After this, the General Assembly then declined to certify Eugene Talmadge as the winner, instead resolving that "no person had a majority of the whole number of votes" because of his death. It immediately proceeded to the contingent election between the top two living candidates. Carmichael declined to participate; Talmadge opponents voted "present" out of protest, and Talmadge won the contingent election 181–87.

Both Arnall and Thompson refused to accept the vote by the General Assembly. Thompson began legal proceedings, appealing to the Supreme Court of Georgia. Arnall physically refused to leave, so on January 15, 1947, both Talmadge and Arnall sat in the Georgia State Capitol claiming to be the governor. The next day, Talmadge took control of the governor's office and arranged to have the locks changed. On January 18, Arnall formally resigned any claim to the office in favor of Thompson.

Three governors controversy: 1946–1947
| Claim | Claim | Claim |
|---|---|---|
| Herman Talmadge | Ellis Arnall | Melvin Thompson |
| Democratic | Democratic | Democratic |
| Claim: Elected by the General Assembly | Claim: Being the incumbent governor | Claim: Being the lieutenant governor |
| Outcome: Resigned | Outcome: Resigned | Outcome: Declared sole governor |

== Judicial action ==
The state's highest court, the Supreme Court of Georgia, ruled March 19, 1947 that Eugene Talmadge's death did not change the fact that a majority of votes had been cast for him, and the General Assembly had violated the constitution by resolving there was no majority. It defined the General Assembly's role in certification as purely ministerial, and held that the constitution did not allow it any discretion in the process, including considering the death of a candidate.

Ironically, the court then resolved the initial controversy of who should have been governor after certification in favor of Ellis Arnall; since the constitution defined the gubernatorial term as four years but stipulated it does not expire until a successor is "chosen and qualified", and a dead person is not qualified, the court held Arnall should have continued serving as governor. However, he had voluntarily resigned any claim to the office to make way for Thompson. At that point, the court held, power devolved on the duly elected lieutenant governor.

Following the court's decision, Herman Talmadge ceded the office of governor to Thompson, ending the controversy.
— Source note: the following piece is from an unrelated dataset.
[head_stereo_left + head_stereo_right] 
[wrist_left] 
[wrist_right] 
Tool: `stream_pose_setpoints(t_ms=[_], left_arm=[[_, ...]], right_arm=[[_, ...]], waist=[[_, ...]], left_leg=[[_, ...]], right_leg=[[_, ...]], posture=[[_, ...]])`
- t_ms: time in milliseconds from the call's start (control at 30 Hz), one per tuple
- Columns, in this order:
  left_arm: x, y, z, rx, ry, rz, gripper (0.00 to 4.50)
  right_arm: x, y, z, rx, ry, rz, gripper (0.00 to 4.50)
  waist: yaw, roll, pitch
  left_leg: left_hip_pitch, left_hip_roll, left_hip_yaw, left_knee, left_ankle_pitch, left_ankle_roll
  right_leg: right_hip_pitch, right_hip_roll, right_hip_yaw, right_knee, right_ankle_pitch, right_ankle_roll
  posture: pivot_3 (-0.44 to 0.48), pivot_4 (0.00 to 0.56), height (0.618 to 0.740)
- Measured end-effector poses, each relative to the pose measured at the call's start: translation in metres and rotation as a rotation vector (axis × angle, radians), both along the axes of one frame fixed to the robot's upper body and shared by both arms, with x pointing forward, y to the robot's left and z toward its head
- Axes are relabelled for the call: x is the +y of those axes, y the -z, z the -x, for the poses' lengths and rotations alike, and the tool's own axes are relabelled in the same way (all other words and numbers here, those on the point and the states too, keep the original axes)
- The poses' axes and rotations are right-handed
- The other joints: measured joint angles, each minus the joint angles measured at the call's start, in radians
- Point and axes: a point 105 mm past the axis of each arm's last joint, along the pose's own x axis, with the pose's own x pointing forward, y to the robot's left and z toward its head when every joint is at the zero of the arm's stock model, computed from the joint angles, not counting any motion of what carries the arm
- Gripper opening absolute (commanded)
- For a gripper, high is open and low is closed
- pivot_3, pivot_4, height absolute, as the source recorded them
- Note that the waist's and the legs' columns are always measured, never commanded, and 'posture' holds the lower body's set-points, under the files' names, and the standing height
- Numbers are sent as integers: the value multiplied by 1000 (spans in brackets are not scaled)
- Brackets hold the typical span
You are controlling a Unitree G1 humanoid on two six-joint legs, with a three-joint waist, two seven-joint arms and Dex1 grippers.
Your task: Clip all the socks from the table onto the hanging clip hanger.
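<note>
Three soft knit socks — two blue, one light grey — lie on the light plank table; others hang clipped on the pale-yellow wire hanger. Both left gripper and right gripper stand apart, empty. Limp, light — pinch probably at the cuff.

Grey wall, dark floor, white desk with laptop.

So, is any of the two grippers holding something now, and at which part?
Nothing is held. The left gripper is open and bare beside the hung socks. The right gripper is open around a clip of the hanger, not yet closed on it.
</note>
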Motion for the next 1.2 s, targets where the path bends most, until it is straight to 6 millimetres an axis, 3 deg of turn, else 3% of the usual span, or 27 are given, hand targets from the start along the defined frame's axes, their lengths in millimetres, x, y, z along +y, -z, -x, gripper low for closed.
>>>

In any case of succession to the office of governor, the constitution required a special election to complete the gubernatorial term "at the next general election for members of the General Assembly", which was in November 1948.

Herman Talmadge then ran in the Democratic special primary, defeating Governor Thompson for the Democratic nomination with 51.8% of the votes to Thompson's 45.1%. Talmadge went on to win the general election with 97.51% of the vote. He served the final 26 months (November 1948 to January 1951) of the term for which his father had been elected, and was elected for a further full term in November 1950.